Шишик мрачно проследил, как положен мобильник, и скатился по примятой подушке к глазам хозяина.
– Опять не выспится, – сделал печальный вывод Елисей. Он уже отослал соседских домовых сидеть перед компьютером и перелистывать книжки привидениям, и стоял с Никодимом на краешке дивана.
– Как ты думаешь, Елисей, нашёл ли он нашего Ромушку? – тревожно спросил Никодим.
– Нашёл бы – без него не вернулся бы, – вздохнул Елисей. – Близко подошёл он к правнуку вашему – вот что я думаю. Шишика бы попросить рассказать, что видел, да сам вишь: не отходит от хозяина ни на шаг, да и мобильник тот не зря заставил при себе оставить. Чует моё сердце, зазвонит телефонище середь ночи, да и придётся Лексей Григорьичу снова бежать спросонок в темень страшенную…
Они ещё немного поглазели на спящего хозяина, а потом побежали на кухню – убирать погром, получившийся при готовке зелья для Лёхина. Соседских домовых, старательно строчивших в самодельные блокнотики, звать не стали: очень уж вовремя они в квартире появились, вон как споро да славно поработали.

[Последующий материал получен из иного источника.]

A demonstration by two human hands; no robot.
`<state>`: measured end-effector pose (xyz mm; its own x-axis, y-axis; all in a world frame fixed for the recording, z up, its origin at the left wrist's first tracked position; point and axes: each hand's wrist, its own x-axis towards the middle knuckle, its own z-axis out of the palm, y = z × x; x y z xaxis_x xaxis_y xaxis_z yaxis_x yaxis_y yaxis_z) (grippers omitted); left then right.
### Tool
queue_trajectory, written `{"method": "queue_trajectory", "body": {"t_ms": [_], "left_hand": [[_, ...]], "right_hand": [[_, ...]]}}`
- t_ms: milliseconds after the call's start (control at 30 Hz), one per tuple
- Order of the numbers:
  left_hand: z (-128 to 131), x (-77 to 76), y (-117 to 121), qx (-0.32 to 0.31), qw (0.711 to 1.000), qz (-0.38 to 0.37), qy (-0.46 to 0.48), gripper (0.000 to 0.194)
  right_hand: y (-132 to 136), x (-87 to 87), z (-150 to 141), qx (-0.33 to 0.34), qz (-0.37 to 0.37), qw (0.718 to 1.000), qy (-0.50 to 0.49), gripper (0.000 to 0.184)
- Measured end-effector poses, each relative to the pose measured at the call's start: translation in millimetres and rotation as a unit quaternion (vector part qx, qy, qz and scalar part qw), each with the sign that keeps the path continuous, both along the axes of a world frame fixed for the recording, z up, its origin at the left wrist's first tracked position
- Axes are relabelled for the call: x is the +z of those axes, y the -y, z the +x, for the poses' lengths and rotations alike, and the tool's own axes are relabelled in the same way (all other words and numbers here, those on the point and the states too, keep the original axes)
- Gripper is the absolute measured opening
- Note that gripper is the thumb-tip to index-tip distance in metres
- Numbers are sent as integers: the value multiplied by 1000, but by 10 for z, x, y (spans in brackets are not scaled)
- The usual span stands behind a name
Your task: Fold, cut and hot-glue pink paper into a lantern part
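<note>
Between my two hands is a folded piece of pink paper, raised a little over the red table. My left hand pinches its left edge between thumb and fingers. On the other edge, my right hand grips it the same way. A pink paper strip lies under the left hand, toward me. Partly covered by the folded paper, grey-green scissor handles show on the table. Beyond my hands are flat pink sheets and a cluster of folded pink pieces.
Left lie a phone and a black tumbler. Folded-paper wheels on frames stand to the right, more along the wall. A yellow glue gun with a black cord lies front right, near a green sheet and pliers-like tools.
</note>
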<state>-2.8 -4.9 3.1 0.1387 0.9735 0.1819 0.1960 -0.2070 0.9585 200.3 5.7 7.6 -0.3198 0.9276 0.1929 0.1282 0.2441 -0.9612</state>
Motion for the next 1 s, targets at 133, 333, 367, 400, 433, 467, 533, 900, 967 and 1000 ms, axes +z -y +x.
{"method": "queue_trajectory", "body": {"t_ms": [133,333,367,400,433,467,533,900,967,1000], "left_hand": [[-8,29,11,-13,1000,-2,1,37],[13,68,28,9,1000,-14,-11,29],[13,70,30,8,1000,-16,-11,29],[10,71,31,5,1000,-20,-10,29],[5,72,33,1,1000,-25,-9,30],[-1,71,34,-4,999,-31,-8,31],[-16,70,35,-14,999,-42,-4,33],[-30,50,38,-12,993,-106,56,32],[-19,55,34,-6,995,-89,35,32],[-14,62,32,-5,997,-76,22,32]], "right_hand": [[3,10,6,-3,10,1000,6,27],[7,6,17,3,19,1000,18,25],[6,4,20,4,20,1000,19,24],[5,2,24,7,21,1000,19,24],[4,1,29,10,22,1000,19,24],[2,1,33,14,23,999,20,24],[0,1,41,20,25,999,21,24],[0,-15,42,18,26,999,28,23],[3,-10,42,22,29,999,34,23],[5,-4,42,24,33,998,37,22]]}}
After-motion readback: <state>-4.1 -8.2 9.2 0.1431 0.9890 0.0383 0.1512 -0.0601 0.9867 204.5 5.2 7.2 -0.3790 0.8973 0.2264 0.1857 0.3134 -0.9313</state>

Нет, они заслуженно перед "компотером" сидят, и трогать их не следует. Так вслух размышлял Елисей, а Никодим поддакивал…
… Запах ароматных трав из Елисеева бальзама упорядочил сон Лёхина. Приснилась реальная история из паранормального мира. Как-то, в начале сентября, вышел Лёхин в прихожую на звонок. Вышел, в "глазок" посмотрел – на площадке никого. А звонок снова запел: "Пусти-и!" Догадываясь примерно, в чём дело, Лёхин дверь открыл и сразу вниз посмотрел. Точно. Стоит некто похожий на домового, но голова стрижена под "горшок" и наполовину упрятана под высокую шапку с пушистой опушкой; не рубаха – зипун стянут на поясе самодельной верёвкой, а широкие штаны приправлены в крепкие сапожишки. И стоит сей некто, запрокинув голову на Лёхина: левой рукой шапку, чтоб не упала, придерживает – правой крепко вцепился в нагрудную лямку от огромнейшей котомки за плечами. По первому впечатлению, показалось Лёхину, что котомка вот-вот придавит незнакомца, а потом увиделось: прямо и легко стоит некто, словно никакого груза на спине и не держит.
– Добрый день, – сверху вниз сказал Лёхин. – Вы к нам?
– Ишь, не обманули, – пробормотал себе под нос неизвестный. – И впрямь видит… Доброго дня вам, Лексей Григорьич! Лесовик мы будем, Дубовиком прозываемся. Елисею вашему кажин год травку сушёную носим.
– Проходите, пожалуйста, – распахнул Лёхин дверь пошире. – На кухне он.
– Благодарствуем за ваше гостеприимство, – ответствовал лесовик и, войдя, долго шаркал сапожками по тряпкам, которые Елисей упрямо клал у порога.
Лёхин дверь закрыл и только головой качнул, глядя, как деловито топает лесовик в кухню: надо же, "кажин год"!
По обычаю, Елисей лесовика чаем напоил, разговором занял, новости рассказал. И вскоре услышал изумлённый Лёхин, сидящий в спальне, как из кухни грянула песня. Да не абы какая, а "Гимн к радости" Бетховена!